If you would like any further information or a set of the high-resolution photographs we used to detail this build, please feel free to contact me at firstname.lastname@example.org.
1) The ‘Evergreen’ polystyrene plastic stand at your hobby store is a great source for the various thicknesses of sheet plastic and mouldings for your scratch-built projects.
2, 3) Using our initial sketch, and the axle heights and widths of the Scania’s chassis for reference, cut out the shape and place the chassis rails and up-stands that house the axles to the underside of the trailer box body. Once the glue has dried, accurately measure the locations of the required grooves for the axles. Then using a fine file, cut these grooves into place.
4) Using our sketch and the chassis and axle heights from the rear of the trailer as a reference, construct a simple sub-chassis with up-stands for the two-axle dolly.
5) Take your time when filing the axle grooves in the up-stands and check your progress by setting up the model to see how it is sitting. Is it level or lop-sided? Remember that slow and steady wins the race.
6) Mark out the dolly centre and drill a hole through it just large enough to receive a piece of old scrap sprue. Sit the dolly in place against the trailer chassis and mark the centre onto the chassis. Drill a hole through the chassis, then cut a pin from old sprue and glue into the hole of the trailer chassis. Once dry, shape to fit.

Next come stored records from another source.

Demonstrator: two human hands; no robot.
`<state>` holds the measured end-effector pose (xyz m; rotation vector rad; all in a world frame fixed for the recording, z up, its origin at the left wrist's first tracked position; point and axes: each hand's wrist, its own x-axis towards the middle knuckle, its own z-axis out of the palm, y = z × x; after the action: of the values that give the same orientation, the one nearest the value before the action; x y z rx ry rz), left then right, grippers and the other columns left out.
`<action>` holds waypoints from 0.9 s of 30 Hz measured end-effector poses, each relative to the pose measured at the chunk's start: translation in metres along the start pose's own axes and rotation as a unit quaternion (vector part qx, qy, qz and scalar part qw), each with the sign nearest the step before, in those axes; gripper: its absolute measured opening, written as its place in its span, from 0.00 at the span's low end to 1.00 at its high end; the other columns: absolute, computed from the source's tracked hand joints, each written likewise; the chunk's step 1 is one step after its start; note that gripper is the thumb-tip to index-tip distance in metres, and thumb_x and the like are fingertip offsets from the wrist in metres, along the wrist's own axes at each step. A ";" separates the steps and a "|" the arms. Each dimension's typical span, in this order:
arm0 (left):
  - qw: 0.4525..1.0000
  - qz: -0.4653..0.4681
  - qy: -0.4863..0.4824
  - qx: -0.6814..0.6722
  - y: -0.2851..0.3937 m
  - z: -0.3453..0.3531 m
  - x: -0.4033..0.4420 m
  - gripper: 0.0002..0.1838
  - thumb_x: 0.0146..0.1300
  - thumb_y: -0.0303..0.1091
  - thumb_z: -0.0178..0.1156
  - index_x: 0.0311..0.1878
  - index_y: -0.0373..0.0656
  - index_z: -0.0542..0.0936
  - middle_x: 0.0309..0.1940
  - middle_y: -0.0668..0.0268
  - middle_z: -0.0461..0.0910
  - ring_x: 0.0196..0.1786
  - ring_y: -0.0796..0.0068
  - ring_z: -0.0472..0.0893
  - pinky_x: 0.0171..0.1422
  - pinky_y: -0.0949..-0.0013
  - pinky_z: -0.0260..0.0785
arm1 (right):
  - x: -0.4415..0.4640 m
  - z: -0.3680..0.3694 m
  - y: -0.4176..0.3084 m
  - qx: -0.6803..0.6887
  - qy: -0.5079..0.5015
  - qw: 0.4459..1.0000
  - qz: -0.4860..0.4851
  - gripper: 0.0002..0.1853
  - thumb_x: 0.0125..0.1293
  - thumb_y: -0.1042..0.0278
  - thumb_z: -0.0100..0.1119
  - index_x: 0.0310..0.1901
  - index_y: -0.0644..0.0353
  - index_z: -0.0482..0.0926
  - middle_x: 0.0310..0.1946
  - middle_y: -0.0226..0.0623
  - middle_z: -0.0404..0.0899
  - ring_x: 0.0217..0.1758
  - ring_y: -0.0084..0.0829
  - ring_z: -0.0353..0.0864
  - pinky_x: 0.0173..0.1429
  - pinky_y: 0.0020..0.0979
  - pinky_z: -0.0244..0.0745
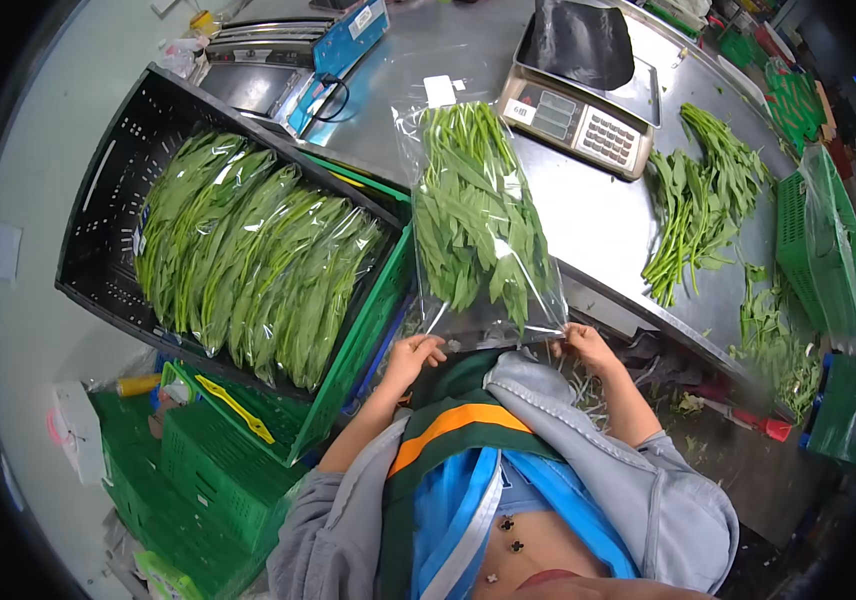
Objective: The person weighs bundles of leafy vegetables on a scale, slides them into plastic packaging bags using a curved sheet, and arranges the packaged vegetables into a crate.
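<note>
A clear plastic bag of leafy greens (pixel 478 205) lies on the steel table, stems toward the back, its open edge hanging toward my body. My left hand (pixel 415 357) pinches the near left corner of this bag. At the near right corner, the fingers of my right hand (pixel 585 346) are closed on the plastic. The bag's near edge is stretched between both hands. Left of it, a black crate (pixel 98 215) holds several bagged bunches of greens (pixel 258 250). Loose greens (pixel 703 190) lie on the table to the right.
A digital scale (pixel 578 125) with a black sheet on its tray stands behind the bag. A blue and steel machine (pixel 338 50) is at the back left. Green crates (pixel 218 460) stand below the black one; another green basket (pixel 818 240) is at the right.
</note>
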<state>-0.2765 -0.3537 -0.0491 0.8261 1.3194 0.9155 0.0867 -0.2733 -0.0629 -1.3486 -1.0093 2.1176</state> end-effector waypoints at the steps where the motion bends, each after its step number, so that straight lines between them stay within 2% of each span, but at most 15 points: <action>1: 1.000 -0.001 0.000 -0.001 -0.003 -0.003 -0.004 0.14 0.67 0.34 0.49 0.40 0.31 0.79 0.26 0.60 0.82 0.26 0.77 0.79 0.34 0.75 0.71 | -0.005 -0.004 -0.004 0.085 -0.047 0.995 0.030 0.17 0.62 0.55 0.60 0.44 0.60 0.76 0.33 0.34 0.79 0.34 0.23 0.78 0.37 0.26 0.71; 3: 0.999 0.009 -0.036 0.012 -0.016 -0.013 -0.013 0.14 0.66 0.32 0.48 0.43 0.30 0.79 0.26 0.60 0.82 0.29 0.76 0.79 0.38 0.74 0.72 | -0.018 -0.013 -0.010 0.168 -0.131 0.976 0.044 0.25 0.60 0.48 0.60 0.49 0.61 0.73 0.40 0.35 0.79 0.40 0.25 0.78 0.44 0.27 0.71; 6: 0.984 0.067 -0.046 0.157 -0.017 -0.032 -0.022 0.18 0.58 0.33 0.58 0.49 0.32 0.76 0.37 0.57 0.81 0.40 0.65 0.79 0.47 0.66 0.71 | -0.018 -0.015 -0.015 -0.112 -0.059 0.992 0.027 0.26 0.58 0.54 0.65 0.52 0.62 0.71 0.40 0.34 0.79 0.41 0.27 0.78 0.49 0.28 0.71; 7: 0.947 0.145 0.006 0.287 -0.010 -0.031 -0.023 0.23 0.54 0.35 0.63 0.52 0.33 0.75 0.43 0.55 0.80 0.45 0.61 0.78 0.49 0.62 0.70 | -0.012 -0.013 -0.021 -0.265 0.077 0.954 -0.113 0.26 0.53 0.61 0.67 0.52 0.61 0.72 0.44 0.37 0.77 0.45 0.31 0.77 0.51 0.31 0.70; 9: 0.843 0.177 0.185 0.474 0.013 -0.021 -0.006 0.43 0.45 0.40 0.69 0.65 0.40 0.62 0.61 0.54 0.66 0.63 0.55 0.63 0.64 0.55 0.55 | -0.001 -0.006 -0.033 -0.514 0.327 0.708 -0.358 0.31 0.43 0.75 0.71 0.53 0.58 0.73 0.50 0.43 0.75 0.53 0.39 0.74 0.55 0.36 0.68; 13: 0.647 0.437 0.112 0.615 0.053 -0.007 0.045 0.29 0.46 0.35 0.66 0.55 0.47 0.74 0.61 0.66 0.69 0.63 0.65 0.65 0.60 0.59 0.57 | 0.031 0.026 -0.094 -0.626 0.163 0.593 -0.479 0.23 0.45 0.74 0.63 0.47 0.54 0.76 0.53 0.37 0.73 0.58 0.39 0.71 0.55 0.39 0.68; 14: 0.646 0.438 0.116 0.615 0.059 -0.008 0.055 0.29 0.46 0.35 0.66 0.55 0.47 0.74 0.61 0.66 0.69 0.63 0.65 0.65 0.60 0.59 0.57 | 0.039 0.027 -0.104 -0.667 0.048 0.533 -0.519 0.20 0.46 0.74 0.60 0.46 0.53 0.77 0.52 0.34 0.74 0.58 0.37 0.71 0.54 0.39 0.69; 17: 0.649 0.497 0.041 0.575 0.069 -0.013 0.064 0.19 0.45 0.32 0.65 0.45 0.49 0.80 0.52 0.73 0.76 0.56 0.71 0.71 0.56 0.63 0.60 | 0.053 0.021 -0.118 -0.658 -0.032 0.518 -0.545 0.16 0.47 0.74 0.56 0.41 0.52 0.79 0.50 0.31 0.76 0.58 0.35 0.72 0.53 0.37 0.70; 19: 0.688 0.479 0.025 0.545 0.078 -0.011 0.058 0.15 0.46 0.33 0.65 0.41 0.50 0.81 0.46 0.76 0.80 0.51 0.73 0.75 0.52 0.63 0.60 | 0.056 0.018 -0.121 -0.648 -0.048 0.521 -0.553 0.15 0.46 0.74 0.57 0.39 0.53 0.79 0.48 0.31 0.77 0.54 0.34 0.75 0.52 0.35 0.70; 21: 0.713 0.468 0.026 0.521 0.068 -0.010 0.068 0.11 0.49 0.32 0.63 0.39 0.48 0.82 0.42 0.72 0.82 0.46 0.67 0.76 0.50 0.62 0.62 | 0.069 0.007 -0.106 -0.599 -0.055 0.646 -0.470 0.12 0.49 0.74 0.57 0.38 0.53 0.80 0.41 0.32 0.80 0.48 0.38 0.78 0.51 0.33 0.71; 22: 0.804 0.366 0.101 0.458 0.054 -0.011 0.081 0.08 0.52 0.35 0.62 0.36 0.46 0.82 0.35 0.69 0.82 0.40 0.66 0.77 0.45 0.62 0.64 | 0.073 0.008 -0.105 -0.552 0.019 0.748 -0.369 0.07 0.57 0.71 0.56 0.37 0.58 0.80 0.33 0.33 0.80 0.39 0.35 0.79 0.45 0.31 0.72; 23: 0.872 0.252 0.175 0.381 0.040 -0.012 0.093 0.09 0.54 0.38 0.60 0.32 0.44 0.82 0.29 0.66 0.82 0.35 0.65 0.78 0.41 0.63 0.67 | 0.081 0.009 -0.107 -0.552 0.016 0.748 -0.368 0.07 0.57 0.71 0.56 0.37 0.58 0.80 0.33 0.33 0.80 0.39 0.35 0.79 0.45 0.31 0.72; 24: 0.948 0.073 0.214 0.225 0.062 -0.006 0.097 0.13 0.57 0.41 0.58 0.28 0.40 0.81 0.19 0.61 0.78 0.24 0.61 0.77 0.32 0.62 0.68 | 0.090 0.016 -0.117 -0.404 0.067 0.883 -0.229 0.08 0.60 0.68 0.55 0.36 0.61 0.79 0.30 0.33 0.79 0.35 0.31 0.78 0.42 0.31 0.72; 25: 0.947 0.073 0.215 0.226 0.059 -0.006 0.104 0.13 0.57 0.41 0.58 0.28 0.40 0.81 0.19 0.61 0.78 0.24 0.61 0.77 0.32 0.62 0.68 | 0.097 0.021 -0.124 -0.231 0.115 0.963 -0.078 0.11 0.63 0.64 0.54 0.35 0.64 0.79 0.26 0.33 0.79 0.31 0.28 0.77 0.38 0.30 0.72; 27: 0.944 0.054 0.256 0.202 0.051 -0.008 0.119 0.15 0.58 0.42 0.59 0.26 0.40 0.80 0.17 0.62 0.77 0.21 0.63 0.77 0.29 0.63 0.67 | 0.106 0.022 -0.121 -0.252 0.143 0.955 -0.067 0.16 0.64 0.59 0.54 0.32 0.67 0.78 0.21 0.32 0.76 0.25 0.21 0.71 0.31 0.28 0.68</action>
<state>-0.2856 -0.2241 -0.0539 1.0226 1.9766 1.0004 0.0181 -0.1309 -0.0269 -1.7009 -1.5261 1.5581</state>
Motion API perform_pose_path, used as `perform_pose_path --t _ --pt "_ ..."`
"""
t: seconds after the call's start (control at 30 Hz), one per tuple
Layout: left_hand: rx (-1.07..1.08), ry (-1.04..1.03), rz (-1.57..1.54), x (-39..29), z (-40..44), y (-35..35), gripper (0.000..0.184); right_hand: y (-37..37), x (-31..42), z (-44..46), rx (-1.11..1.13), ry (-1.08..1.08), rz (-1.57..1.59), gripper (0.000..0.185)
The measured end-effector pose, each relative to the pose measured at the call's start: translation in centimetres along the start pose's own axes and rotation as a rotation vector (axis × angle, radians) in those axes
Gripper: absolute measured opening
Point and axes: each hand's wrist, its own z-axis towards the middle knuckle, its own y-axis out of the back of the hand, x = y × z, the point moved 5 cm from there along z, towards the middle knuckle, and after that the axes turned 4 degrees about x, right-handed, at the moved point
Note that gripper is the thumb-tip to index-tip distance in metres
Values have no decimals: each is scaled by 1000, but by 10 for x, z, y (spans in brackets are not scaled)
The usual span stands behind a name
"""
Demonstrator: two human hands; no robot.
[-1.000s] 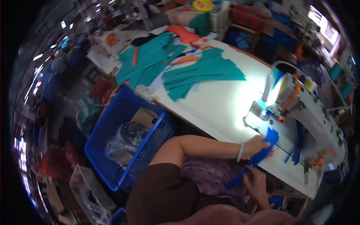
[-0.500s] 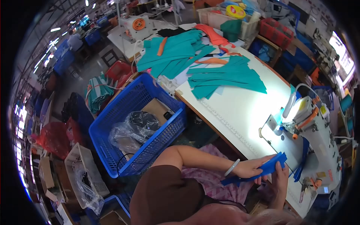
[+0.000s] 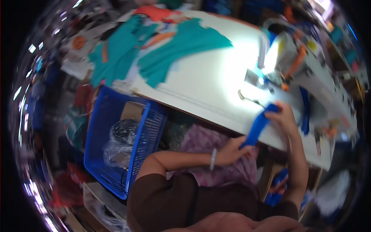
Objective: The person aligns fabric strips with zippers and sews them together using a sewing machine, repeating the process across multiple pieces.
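A blue fabric strip (image 3: 256,129) stretches slantwise between my two hands at the front edge of the white table. My left hand (image 3: 231,151), with a pale bracelet on its wrist, is closed on the strip's lower end. Farther up, my right hand (image 3: 283,116) grips the upper end, close to the sewing machine (image 3: 309,73). The machine's lamp lights the plate under the needle. Another blue strip (image 3: 305,110) hangs beside the machine's arm. The image is blurred, so single layers of fabric cannot be told apart.
Teal fabric pieces (image 3: 181,48) lie across the white table (image 3: 193,83), with coral fabric (image 3: 156,14) behind them. A blue basket (image 3: 141,143) holding clear plastic stands at the left. An open drawer or box (image 3: 266,179) with blue items is under the table.
The view has swung. My right hand has moved up to the strip's upper end and my left hand to its lower end; the strip now stretches between them, nearer the machine.
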Motion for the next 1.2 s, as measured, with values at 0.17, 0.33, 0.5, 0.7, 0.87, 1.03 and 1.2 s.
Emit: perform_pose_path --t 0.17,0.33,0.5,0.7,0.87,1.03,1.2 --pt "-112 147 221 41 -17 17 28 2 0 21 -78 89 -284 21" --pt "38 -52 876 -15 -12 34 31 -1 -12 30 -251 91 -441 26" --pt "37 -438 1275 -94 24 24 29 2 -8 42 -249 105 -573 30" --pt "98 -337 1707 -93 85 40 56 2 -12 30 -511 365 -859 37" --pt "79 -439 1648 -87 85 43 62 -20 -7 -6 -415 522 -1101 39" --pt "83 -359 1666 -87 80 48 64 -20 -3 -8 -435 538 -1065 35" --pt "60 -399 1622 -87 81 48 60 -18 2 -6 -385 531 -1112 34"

7,8,9) Taking measurements from the initial sketch, calculate the length of the drawbar you require, mark it out onto sheet plastic and cut out. Using a fine drill bit, just bigger than the copper wire, drill a hole through the front of the dolly. Insert the copper wire (the same as used last month to make the tow hook) through the hole and carefully bend into shape. Using super glue, attach the cut-out plastic drawbar to the copper-wire frame. Finally, cut out and fit the mudguards to suit.
10, 11) Now the fun part — bringing the model to life with your chosen fleet colours. For the application of multiple colours, I use Tamiya modellers’ masking tape for the application of colours as it is available in many widths and is extremely fine and can block virtually all paint bleed.
12, 13) Final assembly involves cutting out small rectangles of plastic to cap over the up-stands to retain the axles in place. Remember to lightly scratch away the paint from the surface to allow the glue to adhere directly to the plastic. Once the glue dries carefully, paint the bare plastic of the caps to match the chassis colour.
14) The completed combination alongside the original model toy. She’s ready to swing into the freight shed for a load of express general, then hit the road.